▶ **Instructions for the task**:
Strip out the pictures and output each remaining line of the data word for word.

Supplied information: Begin

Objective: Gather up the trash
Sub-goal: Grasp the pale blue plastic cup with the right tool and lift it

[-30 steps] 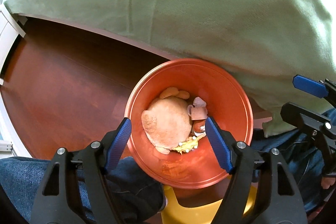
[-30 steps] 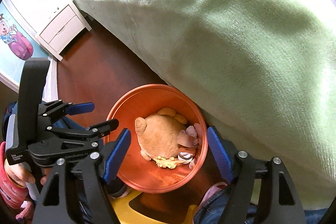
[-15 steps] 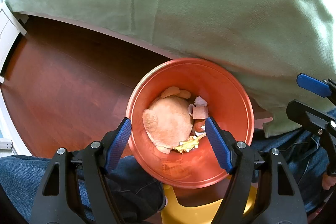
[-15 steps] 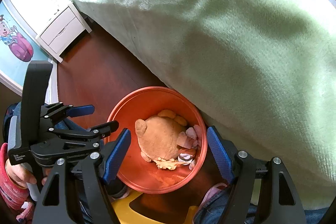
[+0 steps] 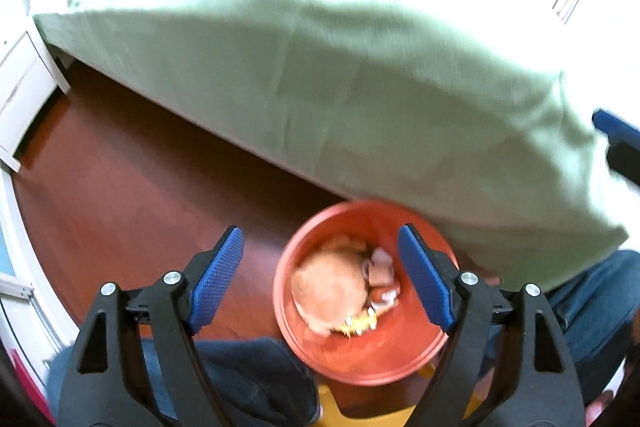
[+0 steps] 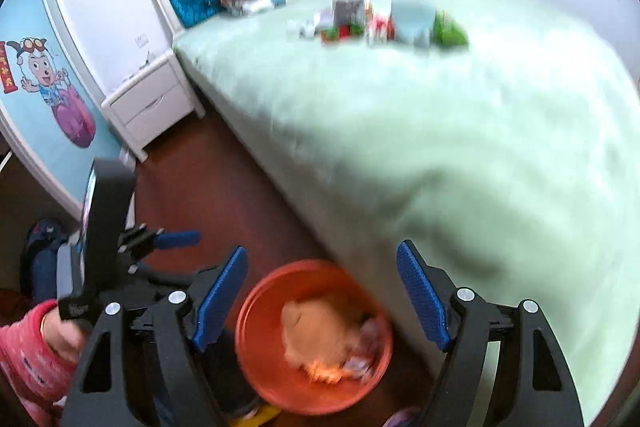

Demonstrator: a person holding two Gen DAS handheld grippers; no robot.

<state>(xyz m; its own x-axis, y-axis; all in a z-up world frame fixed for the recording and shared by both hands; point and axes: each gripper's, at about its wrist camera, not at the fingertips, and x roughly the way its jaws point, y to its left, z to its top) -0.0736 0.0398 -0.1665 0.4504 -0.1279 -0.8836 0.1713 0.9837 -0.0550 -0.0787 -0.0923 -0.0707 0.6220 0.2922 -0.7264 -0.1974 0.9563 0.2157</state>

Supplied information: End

▶ **Result for this exercise**:
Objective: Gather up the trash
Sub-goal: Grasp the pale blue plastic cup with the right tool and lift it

[-30 steps] 
[-30 steps] 
[-15 steps] 
[-15 steps] 
[+0 steps] 
[+0 steps] 

Demonstrator: a person holding two Gen DAS handheld grippers; no robot.

<state>(xyz m; its own x-axis, y-axis; all in a z-up world frame fixed for the recording and shared by both hands; point and axes: each gripper's, at about its wrist camera, not at the fingertips, and x roughly the way its jaws point, y to its left, z to its top) -0.0736 0.0398 -0.1665 0.4504 -0.1279 -0.8836 0.1713 0.9837 -0.0550 -0.0787 -0.0923 -0.0707 0.6220 0.2922 -0.7264 -0.1974 0.9563 0.2157</state>

Now the exercise is complete.